Y las ganas que me dieron de abrir esa puerta para decir “Yo quiero compartir la vida contigo” tuvieron que ser reprimidas.
¿Sabes esto de los seres omnipotentes e inmortales (mis superiores) de que pueden hacer que tú culo aparezca y desaparezca de cualquier lado, y te teletransportan a dónde quieren? Bueno, eso pasó.
Lo siento, debió haber parecido como que sólo escapé y te deje solo, SooBin, no es mí intensión, nunca te dejaría sólo y menos después de romperte el corazón así.
En fin, con eso último, llegamos a dónde me encuentro ahora, estoy en ese punto medio entre la Tierra y el Olimpo, pero en otro lugar, estoy en una especie de Juzgado.
Cómo he dicho varias veces ya, yo no puedo amar.
Pero amé, SooBin, te amé y te amo.
Te amo muchísimo, Soobinnie.
No sé qué harán conmigo, en verdad no lo sé.
Conociendo a los seres inmortales y todopoderosos, podían convertirme en cenizas, ir al infierno, despojarme de mis poderes y torturarme, o convertirme en humano si están muy buenos.
Les he pedido tiempo y consideración para enviarte esta carta, SooBin, porque no quiero desaparecer de tu vida sin rastro, no quiero romperte más de lo que ya lo he hecho.
Con suerte, te veré de nuevo, SooBin.
Si no lo hago, quiero que sepas que eres el mejor amor que podría haber encontrado.
He vivido miles de años y con miles de personas a mí lado, pero has sido el primero y el único en hacerme sentir vivo, el primero en llenar todo lo que no sabía que estaba vacío, serás lo último que piense en mi final y lo primero que recuerde en mí próxima vida.

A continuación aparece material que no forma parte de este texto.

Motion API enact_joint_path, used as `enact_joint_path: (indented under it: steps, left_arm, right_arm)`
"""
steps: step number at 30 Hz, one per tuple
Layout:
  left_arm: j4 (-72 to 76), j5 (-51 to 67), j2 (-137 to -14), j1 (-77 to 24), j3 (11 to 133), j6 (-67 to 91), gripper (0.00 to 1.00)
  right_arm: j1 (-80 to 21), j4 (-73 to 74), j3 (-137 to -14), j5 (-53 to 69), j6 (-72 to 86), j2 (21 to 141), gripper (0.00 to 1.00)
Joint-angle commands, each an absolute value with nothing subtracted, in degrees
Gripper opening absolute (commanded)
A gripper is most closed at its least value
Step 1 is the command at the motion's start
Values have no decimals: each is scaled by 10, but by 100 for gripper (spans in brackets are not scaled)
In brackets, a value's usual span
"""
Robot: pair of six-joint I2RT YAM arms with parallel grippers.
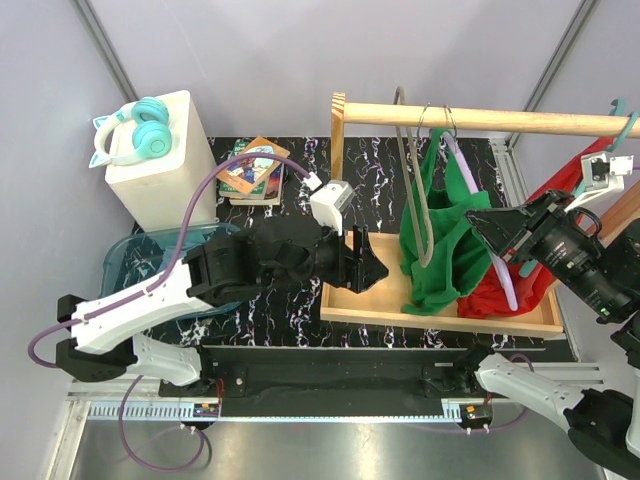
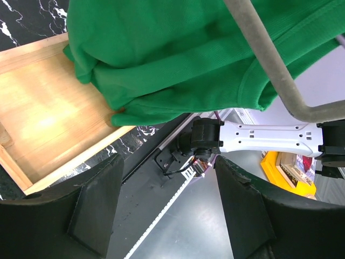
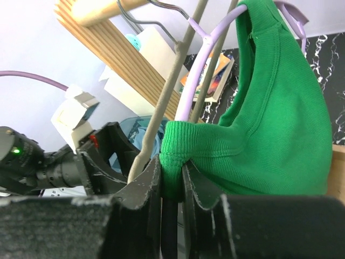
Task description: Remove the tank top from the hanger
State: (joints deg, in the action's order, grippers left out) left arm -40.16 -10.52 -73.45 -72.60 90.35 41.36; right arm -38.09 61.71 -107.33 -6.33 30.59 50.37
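Under the wooden rail (image 1: pixel 500 120), the tank top (image 1: pixel 440 240) hangs on a lilac hanger (image 3: pixel 187 89), its edge pinched by the right gripper (image 3: pixel 172 175), while the left gripper (image 1: pixel 375 262) stands spread beside it.

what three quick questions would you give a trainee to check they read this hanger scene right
1. True or false: the left gripper is shut on the tank top.
2. What does the right gripper pinch? A the tank top's edge; B the red garment; C the wooden tray.
3. What sits on top of the white box?

Key: 1 false, its jaws stand open and hold nothing. 2 A. 3 the teal headphones.
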Motion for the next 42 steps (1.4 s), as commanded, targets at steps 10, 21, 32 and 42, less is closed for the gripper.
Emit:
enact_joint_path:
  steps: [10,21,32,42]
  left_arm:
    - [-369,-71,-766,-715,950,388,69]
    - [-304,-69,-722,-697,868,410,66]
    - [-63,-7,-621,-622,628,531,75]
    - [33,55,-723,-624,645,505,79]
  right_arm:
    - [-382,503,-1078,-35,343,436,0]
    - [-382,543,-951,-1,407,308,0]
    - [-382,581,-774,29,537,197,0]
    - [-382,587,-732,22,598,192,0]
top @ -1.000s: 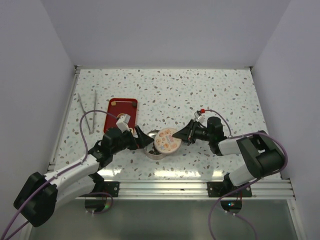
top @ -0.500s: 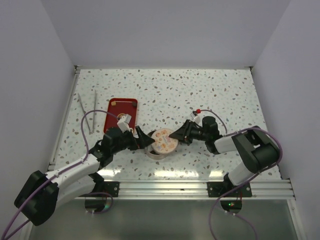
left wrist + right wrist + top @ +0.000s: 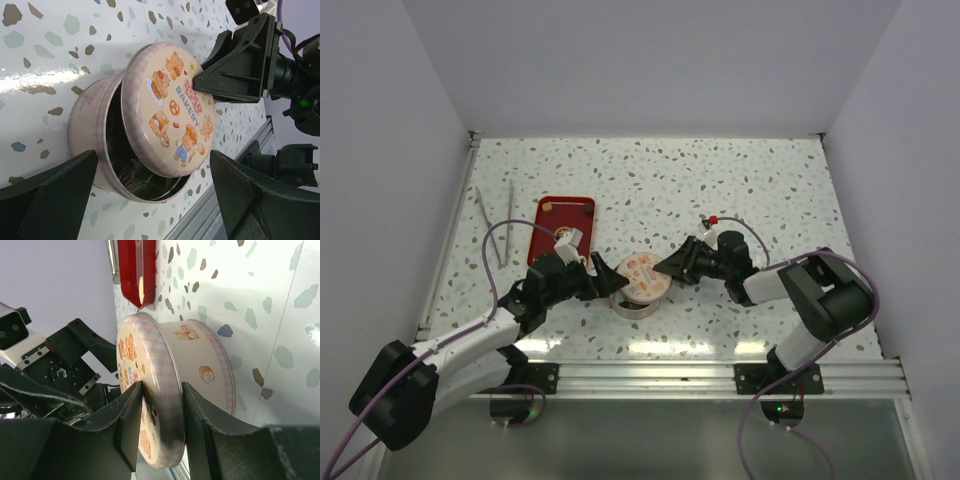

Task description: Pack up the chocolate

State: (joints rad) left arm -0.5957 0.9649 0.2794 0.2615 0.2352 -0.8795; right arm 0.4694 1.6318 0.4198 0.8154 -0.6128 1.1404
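One round tin (image 3: pixel 95 135), lid (image 3: pixel 170 110) askew, contents obscured; left fingers (image 3: pixel 50 200) spread wide; right fingers (image 3: pixel 131 430) straddling lid, grip unclear.

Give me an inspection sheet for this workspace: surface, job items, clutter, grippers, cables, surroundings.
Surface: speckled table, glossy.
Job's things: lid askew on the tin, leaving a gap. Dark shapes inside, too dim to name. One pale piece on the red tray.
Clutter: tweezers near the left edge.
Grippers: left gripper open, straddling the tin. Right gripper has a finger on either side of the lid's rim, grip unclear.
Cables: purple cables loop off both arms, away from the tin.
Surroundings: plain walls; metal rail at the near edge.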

Eres una persona muy especial, eres quién puede amar de forma honesta, eres quién puede crear amor de la nada, la energía más revitalizante y poderosa del universo está en tu corazón y en tus pequeñas manitos, está en tus ojitos brillantes y en tus labios, la contagias con tu sonrisa, con tus ruidos de bebé que haces por cualquier cosa, con tu canto tan dulce y con tus buenas acciones, está contigo porque eres la definición de amor.
Eres el amor en persona, y yo te recordaré por siempre, porque has hecho de mí existencia algo más importante, algo más hermoso, me has iluminado de una forma en la que no todos, humanos o Cupidos inmortales, pueden tener.
Espero que algún otro Cupido pueda hacer lo que yo nunca pude, y encontrar un amor para ti, uno honesto y perfecto que te acompañe toda tu vida, uno que merezcas, uno que no deje los calzones sucios en el suelo del baño y que no te haya roto el corazón.
No encuentro otra forma más de agradecerte por todo lo que has hecho y por amarme, gracias especialmente por amarme.
Espero que me recuerdes, porque si dejo de existir en tu memoria, eso será mí verdadera muerte.
Gracias por compartir algo de tu vida conmigo.